You're looking at Less Wrong's discussion board. This includes all posts, including those that haven't been promoted to the front page yet. For more information, see About Less Wrong.

sixes_and_sevens comments on Open Thread, May 19 - 25, 2014 - Less Wrong Discussion

2 Post author: somnicule 19 May 2014 04:49AM

You are viewing a comment permalink. View the original post to see all comments and the full post content.

Comments (289)

You are viewing a single comment's thread.

Comment author: sixes_and_sevens 19 May 2014 05:02:36PM 4 points [-]

A while ago I mentioned how I'd set up some regexes in my browser to alert me to certain suspicious words that might be indicative of weak points in arguments.

I still have this running. It didn't have the intended effect, but it is still slightly more useful than it is annoying. I keep on meaning to write a more sophisticated regex that can somehow distinguish the intended context of "rather" from unintended contexts. Natural language is annoying and irregular, etc., etc.

Just lately, I've been wondering if I could do this with more elaborate patterns of language. It's recently come to my attention that expressions of the form "in saying [X] (s)he is [Y]" is often indicative of sketchy value-judgement attribution. It's also very easy to capture with a regex. It's gone in the list.

So, my question: what patterns of language are (a) indicative of sloppy thinking, weak arguments, etc., and (b) reliably captured by a regex?

(In the back of my mind, I am imagining some sort of sanity-equivalent of a spelling and grammar check that you can apply to something you've just written, or something you're about to read. This is probably one of those projects I will start and then abandon, but for the time being it's fun to think about.)

Comment author: TsviBT 20 May 2014 03:16:42PM 1 point [-]

"[...]may be the case[...]"

Sometimes this phrase is harmless, but sometimes it is part of an important enumeration of possible outcomes/counterarguments/whatever. If "the case" does not come with either a solid plan/argument or an explanation why it is unlikely or not important, then it is often there to make the author and/or the audience feel like all the bases have been covered.

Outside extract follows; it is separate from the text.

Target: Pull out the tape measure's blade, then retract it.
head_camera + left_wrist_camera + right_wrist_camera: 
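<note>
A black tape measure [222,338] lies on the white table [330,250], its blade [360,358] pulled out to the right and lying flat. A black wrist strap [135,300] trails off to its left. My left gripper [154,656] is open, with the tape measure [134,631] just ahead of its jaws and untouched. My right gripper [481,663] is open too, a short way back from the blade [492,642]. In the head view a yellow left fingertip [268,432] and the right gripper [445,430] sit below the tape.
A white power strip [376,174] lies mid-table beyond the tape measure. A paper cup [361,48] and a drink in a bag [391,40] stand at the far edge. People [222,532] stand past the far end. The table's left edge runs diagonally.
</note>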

E.g.,

We should implement plan X. It may be the case that [important weak point of X], but [unrelated benefit of X].

Comment author: satt 26 May 2014 08:36:09PM 1 point [-]

The pair "tend to always" or "always tend to". Sometimes they come off to me as a way to exploit the rhetorical force of "always" while committing only to a hedged "tend to", in which case they can condense a two-step of terrific triviality into three words. There are likely other phrases that can provide plausibly deniable pseudo-certainty but I can't think of any.

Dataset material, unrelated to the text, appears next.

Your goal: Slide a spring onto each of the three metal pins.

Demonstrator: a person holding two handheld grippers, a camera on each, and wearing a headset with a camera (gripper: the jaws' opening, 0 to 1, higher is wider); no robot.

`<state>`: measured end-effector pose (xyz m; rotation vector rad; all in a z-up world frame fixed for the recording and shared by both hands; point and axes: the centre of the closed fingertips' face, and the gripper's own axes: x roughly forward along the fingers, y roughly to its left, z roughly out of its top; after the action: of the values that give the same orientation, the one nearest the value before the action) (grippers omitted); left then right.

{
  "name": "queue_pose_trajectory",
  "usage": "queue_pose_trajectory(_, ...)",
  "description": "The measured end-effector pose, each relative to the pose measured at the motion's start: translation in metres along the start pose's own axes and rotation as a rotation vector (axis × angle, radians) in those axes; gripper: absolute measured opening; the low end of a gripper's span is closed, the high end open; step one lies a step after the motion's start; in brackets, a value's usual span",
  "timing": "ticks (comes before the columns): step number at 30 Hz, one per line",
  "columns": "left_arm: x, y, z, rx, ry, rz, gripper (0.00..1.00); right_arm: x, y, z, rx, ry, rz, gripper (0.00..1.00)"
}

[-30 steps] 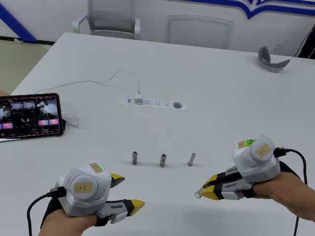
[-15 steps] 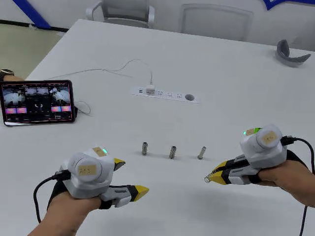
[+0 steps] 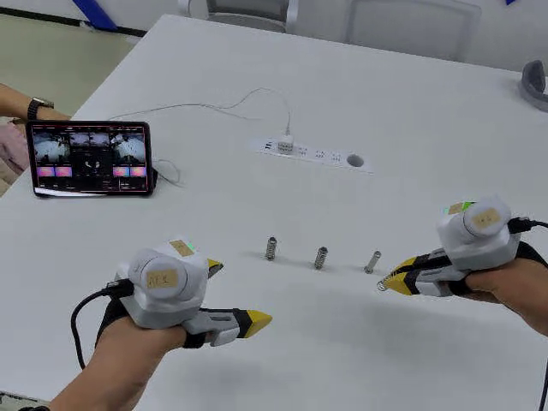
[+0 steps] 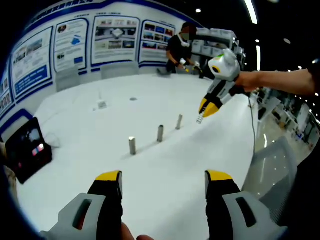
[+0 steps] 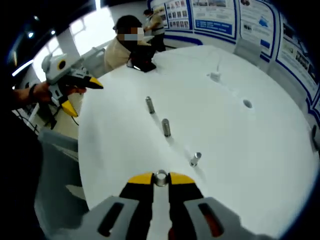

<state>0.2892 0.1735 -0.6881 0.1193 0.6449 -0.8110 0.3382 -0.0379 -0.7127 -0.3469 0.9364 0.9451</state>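
Note:
Three short metal pins stand in a row on the white table: left pin (image 3: 271, 248), middle pin (image 3: 321, 257), right pin (image 3: 372, 261). The left and middle pins look ribbed, as if wrapped in coils, while the right one looks smooth. My right gripper (image 3: 392, 282) is shut on a small spring (image 3: 382, 285), just in front of and right of the right pin. In the right gripper view the spring (image 5: 160, 177) sits between the yellow tips, close to the nearest pin (image 5: 194, 159). My left gripper (image 3: 238, 294) is open and holds nothing, in front of the left pin (image 4: 132, 145).
A tablet (image 3: 90, 158) lies at the left, with a person's arm (image 3: 26, 107) beyond it. A white power strip (image 3: 312, 154) with a cable lies behind the pins. A grey curved object (image 3: 535, 86) sits at the far right, and chairs (image 3: 248, 10) stand at the far edge.
The head camera has shifted. My right gripper has carried the spring forward, closer to the right pin. The left gripper has stayed open in about the same place.

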Motion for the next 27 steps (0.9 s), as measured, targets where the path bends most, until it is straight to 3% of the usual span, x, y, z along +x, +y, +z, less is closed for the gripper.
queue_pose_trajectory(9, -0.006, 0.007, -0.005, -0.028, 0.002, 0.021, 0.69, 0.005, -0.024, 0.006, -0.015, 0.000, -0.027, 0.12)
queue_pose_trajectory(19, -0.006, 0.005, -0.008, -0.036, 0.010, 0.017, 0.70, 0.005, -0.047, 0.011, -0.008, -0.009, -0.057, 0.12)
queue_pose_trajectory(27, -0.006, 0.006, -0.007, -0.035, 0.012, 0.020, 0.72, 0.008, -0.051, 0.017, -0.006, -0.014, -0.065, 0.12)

More generally, the Unix utility diction tries to pick out "frequently misused, bad or wordy diction", which is a kinda related precedent.

Comment author: sixes_and_sevens 26 May 2014 11:12:15PM 1 point [-]

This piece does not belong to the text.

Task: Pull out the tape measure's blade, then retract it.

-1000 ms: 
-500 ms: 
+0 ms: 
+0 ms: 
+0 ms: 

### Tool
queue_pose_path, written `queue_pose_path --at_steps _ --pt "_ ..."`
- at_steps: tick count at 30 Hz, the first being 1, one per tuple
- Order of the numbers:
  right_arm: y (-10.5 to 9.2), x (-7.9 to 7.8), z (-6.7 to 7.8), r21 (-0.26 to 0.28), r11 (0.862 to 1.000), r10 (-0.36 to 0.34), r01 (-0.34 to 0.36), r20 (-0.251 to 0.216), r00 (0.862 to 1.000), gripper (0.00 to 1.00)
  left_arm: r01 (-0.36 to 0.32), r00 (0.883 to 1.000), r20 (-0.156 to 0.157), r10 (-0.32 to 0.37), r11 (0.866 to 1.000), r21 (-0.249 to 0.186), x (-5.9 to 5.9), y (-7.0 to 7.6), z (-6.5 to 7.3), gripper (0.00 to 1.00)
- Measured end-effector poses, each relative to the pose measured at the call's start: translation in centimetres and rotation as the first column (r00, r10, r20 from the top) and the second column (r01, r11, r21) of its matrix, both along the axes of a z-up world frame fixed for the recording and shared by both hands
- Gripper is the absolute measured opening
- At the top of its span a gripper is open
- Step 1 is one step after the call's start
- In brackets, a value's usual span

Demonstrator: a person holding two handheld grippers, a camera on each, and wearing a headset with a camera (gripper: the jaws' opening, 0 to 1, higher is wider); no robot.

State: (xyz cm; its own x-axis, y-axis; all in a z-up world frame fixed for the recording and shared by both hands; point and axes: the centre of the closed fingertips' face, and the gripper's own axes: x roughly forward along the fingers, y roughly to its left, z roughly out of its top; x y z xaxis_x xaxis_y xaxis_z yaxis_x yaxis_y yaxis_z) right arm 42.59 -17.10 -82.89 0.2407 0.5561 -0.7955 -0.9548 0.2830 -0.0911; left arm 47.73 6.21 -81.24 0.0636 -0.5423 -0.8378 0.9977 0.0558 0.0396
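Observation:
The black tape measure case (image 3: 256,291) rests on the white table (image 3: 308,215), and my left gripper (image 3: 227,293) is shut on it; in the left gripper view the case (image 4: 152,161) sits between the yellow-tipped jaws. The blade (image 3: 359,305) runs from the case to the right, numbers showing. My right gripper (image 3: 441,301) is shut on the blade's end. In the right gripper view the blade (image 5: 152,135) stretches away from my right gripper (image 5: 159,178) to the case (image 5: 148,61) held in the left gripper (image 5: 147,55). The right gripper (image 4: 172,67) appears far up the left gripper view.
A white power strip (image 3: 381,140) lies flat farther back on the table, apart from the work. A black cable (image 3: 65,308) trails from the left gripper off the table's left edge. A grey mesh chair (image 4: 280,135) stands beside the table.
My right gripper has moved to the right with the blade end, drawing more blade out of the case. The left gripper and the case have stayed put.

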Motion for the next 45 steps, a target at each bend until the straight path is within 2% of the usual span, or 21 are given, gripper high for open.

two-step of terrific triviality

When they come in the form of portentous pronouncements, Daniel Dennett calls these "deepities"; ambiguous expressions having one meaning which is trivially true but unimportant, and another that is obviously false but would be earth-shatteringly significant if it were true.

Also related in cold reading is the Rainbow Ruse.

Comment author: moridinamael 19 May 2014 06:53:27PM *  1 point [-]

I had the notion a while ago to try to write a linter to aid in tasks beyond code correctness by automatically detecting the desired features in a plethora of objects. Kudos on actually doing it and in a not hare-brained fashion.

Comment author: Punoxysm 20 May 2014 03:38:26AM 0 points [-]

As a former Natural Language Processing researcher, the technology definitely exists. Using general vocabulary combined with many (semi-manually generated) regexes to figure out argumentative or weaselly sentences with decent accuracy should be doable. It could improve over time if you input exemplar sentences you came across.

Comment author: sixes_and_sevens 20 May 2014 11:38:10AM *  2 points [-]

Do you have a recommendation for a good language-agnostic text / reference resource on NLP?

ETA: my own background is a professional programmer with a reasonable (undergrad) background in statistics. I've dabbled with machine learning (I'm in the process of developing this as a skill set) and messed around with python's nltk. I'd like a broader conceptual overview of NLP.

Comment author: Punoxysm 20 May 2014 08:13:48PM 2 points [-]

I'd recommend this book for a general overview : http://nlp.stanford.edu/fsnlp/

However, tasks like parsing are unnecessary for many tasks. A simple classifier on a sparse vector of word counts can be quite effective as a starting point in classifying sentence/document content.